Cars / e31 / Engine / Rebuild The E31 Charcoal Canister

Rebuild The E31 Charcoal Canister

Article by: Gerry at PhoenixMotorsport

Article applies to: BMW E31 models.

Ok, so a few weeks ago I stripped down my 14 year old charcoal canister filter so see what was in it. I pretty much expected it to be destruction testing but it was actually pretty straightforward.

With my car having just 40k miles and having been garaged all it’s life, I was surprised to see surface rust along the lowest edge of the canister and with it being full of petrol fumes, about 6″ away from the exhaust manifold.

I would recommend anyone to check the structural integrity of theirs at periodic intervals. (Maybe Bi-Annually?)

So, with mine being pretty sound, I investigated the possibility of rebuilding it.

Now as you all know, I am not a purist when it comes to my car and my personal philosophy is, that if I can make something better than it was, then the cost is secondary.

If I can make something of equal or better quality for the same price, then fine, but I will not entertain saving money on an inferior product.

In this case, I believe we can rebuild the canister for about 10% of its replacement cost, plus an hours labor, at the same quality.

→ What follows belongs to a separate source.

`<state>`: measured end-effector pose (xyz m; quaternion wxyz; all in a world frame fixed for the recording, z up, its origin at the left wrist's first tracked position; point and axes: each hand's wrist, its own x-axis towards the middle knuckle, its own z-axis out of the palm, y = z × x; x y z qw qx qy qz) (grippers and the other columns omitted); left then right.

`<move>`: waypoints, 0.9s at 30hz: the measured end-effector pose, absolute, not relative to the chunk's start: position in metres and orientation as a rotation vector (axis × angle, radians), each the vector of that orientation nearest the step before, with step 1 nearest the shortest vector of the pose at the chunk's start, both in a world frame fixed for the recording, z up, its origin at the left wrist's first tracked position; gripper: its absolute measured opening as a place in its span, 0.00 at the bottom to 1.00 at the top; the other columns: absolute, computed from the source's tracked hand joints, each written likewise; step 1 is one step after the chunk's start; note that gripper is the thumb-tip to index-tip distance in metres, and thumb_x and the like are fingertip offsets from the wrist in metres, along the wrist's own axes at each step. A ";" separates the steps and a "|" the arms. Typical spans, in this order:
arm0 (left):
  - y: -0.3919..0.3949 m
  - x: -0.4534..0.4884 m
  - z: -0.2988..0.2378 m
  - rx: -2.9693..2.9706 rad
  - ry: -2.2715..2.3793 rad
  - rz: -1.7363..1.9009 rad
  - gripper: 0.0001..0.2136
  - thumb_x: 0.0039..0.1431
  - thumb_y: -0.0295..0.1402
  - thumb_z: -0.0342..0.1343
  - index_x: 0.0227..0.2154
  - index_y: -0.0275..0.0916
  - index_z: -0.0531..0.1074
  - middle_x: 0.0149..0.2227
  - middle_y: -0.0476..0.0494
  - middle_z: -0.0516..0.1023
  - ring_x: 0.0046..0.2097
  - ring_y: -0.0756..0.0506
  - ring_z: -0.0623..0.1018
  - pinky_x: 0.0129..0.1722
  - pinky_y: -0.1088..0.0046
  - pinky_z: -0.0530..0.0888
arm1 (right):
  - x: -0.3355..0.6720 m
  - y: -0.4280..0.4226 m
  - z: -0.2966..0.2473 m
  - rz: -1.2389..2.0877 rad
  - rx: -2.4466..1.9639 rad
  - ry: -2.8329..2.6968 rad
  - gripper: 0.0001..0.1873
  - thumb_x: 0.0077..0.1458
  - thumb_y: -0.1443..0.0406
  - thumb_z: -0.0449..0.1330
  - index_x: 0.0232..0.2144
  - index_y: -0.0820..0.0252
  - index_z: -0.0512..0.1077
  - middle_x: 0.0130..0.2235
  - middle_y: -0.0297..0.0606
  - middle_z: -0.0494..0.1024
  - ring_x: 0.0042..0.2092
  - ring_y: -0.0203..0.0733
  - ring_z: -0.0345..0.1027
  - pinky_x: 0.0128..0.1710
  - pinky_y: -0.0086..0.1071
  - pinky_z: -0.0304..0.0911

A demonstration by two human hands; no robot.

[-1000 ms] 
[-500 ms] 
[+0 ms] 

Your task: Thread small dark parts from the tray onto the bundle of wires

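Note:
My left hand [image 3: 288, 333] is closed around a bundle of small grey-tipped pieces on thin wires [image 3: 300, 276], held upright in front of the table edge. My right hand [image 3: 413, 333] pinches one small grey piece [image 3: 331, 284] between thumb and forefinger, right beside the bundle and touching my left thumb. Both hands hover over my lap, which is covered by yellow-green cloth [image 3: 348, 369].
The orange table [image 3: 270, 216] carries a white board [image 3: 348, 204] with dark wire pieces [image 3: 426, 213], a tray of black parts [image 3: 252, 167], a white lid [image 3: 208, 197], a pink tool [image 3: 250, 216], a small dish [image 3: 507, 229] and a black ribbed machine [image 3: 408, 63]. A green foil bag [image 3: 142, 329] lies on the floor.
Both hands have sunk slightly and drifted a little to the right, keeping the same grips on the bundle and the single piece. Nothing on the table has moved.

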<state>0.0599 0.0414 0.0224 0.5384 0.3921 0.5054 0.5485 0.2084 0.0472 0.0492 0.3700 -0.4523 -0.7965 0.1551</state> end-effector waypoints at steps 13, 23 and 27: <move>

So this is what we start with . . .

Now if your canister has more than surface rust then forget the whole thing and buy a new one.

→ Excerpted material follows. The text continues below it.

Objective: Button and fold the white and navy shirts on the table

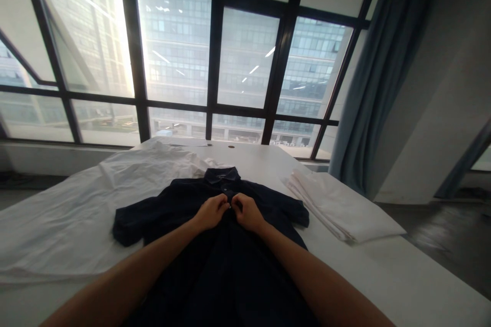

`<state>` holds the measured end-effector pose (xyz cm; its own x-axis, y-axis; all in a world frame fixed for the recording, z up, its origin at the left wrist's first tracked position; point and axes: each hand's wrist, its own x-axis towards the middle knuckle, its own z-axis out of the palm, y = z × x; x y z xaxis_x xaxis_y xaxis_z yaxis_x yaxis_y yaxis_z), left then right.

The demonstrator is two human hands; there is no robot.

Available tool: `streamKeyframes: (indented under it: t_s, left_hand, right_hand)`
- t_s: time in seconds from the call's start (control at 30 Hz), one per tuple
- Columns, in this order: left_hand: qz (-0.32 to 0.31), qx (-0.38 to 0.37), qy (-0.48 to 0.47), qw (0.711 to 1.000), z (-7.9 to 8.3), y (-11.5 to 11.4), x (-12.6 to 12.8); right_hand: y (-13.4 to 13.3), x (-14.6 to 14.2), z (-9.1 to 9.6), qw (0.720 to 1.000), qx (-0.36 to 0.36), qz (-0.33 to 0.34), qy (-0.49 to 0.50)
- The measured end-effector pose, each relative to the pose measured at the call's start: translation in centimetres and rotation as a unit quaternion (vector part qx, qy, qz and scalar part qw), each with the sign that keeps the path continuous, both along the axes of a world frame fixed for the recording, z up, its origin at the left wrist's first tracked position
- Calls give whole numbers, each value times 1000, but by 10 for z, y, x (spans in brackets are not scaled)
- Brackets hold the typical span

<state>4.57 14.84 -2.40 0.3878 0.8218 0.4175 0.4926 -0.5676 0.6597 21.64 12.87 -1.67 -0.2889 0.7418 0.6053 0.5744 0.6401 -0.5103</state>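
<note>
A dark navy polo shirt (172, 204) lies flat, front up, on a white table (402, 271), its collar (222, 174) pointing away from me. Both my hands meet at the shirt's button placket just below the collar. My left hand (211, 211) is curled, its fingertips pinching the placket fabric. My right hand (245, 210) is also closed in a pinch on the placket, touching the left hand. Whatever small button sits between the fingers is too dark to make out.
A crumpled white garment (153, 166) lies spread at the back left of the table. A folded stack of white cloth (341, 209) sits to the right. Large dark-framed windows (215, 61) stand behind, and a blue curtain (379, 76) hangs at the right.
</note>
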Motion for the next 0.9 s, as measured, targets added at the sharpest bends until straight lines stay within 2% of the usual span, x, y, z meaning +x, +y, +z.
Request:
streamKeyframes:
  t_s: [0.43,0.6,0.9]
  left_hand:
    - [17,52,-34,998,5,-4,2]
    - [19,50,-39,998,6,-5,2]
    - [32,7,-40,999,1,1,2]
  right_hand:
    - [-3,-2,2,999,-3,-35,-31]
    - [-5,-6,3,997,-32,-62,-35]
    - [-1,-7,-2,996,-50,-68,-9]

If corrosion is just surface, then the empty canister can be blasted and powder coated.

I have polished and chromed mine to reflect the radiant heat from the exhaust manifold.
I found that a 60 deg short wash with a 1200 spin speed nicely cleaned the 2 fiber and single foam filters.

To re-assemble, I used a length of 6mm rod to guide the parts onto the inner spout.

Starting with the first steel mesh . . .

Followed by the slightly smaller fiber filter . . .

and then separating the short rubber tube from the nylon filter . . .

Fitted the rubber by sliding it down the stud.

Then, using a putty adhesive (Blu-Tac) on the end of the stud . . .

Fitted the filter back onto the seal inside the canister.

Next, using half a jar of aquarium activated carbon filter media, or about £6.00 worth, refill the canister.

Shaking the canister gently as you go to settle the carbon.

Continue this until the canister is very slightly fuller than before.

Then refit the second fiber filter pad.

Now offer up the outer metal mesh and gently tap/vibrate the canister to aid in the re-alignment of the fixing holes.

The vibration further settles the carbon, compacting it to allow this.

Using bolts and stainless lock nuts, secure the end mesh filter . . . (I used M5 mushroom headed socket bolts)

and then refit the foam filter element.

Finally, refit the end rubber boot and breather hose and the rebuild is complete.

It’s then just a matter of refitting the canister to the car, here seen with newly powder coated bracket and stainless cap head bolt.

And so, for less than £15.00 for all the parts and services, you have an as new carbon filter.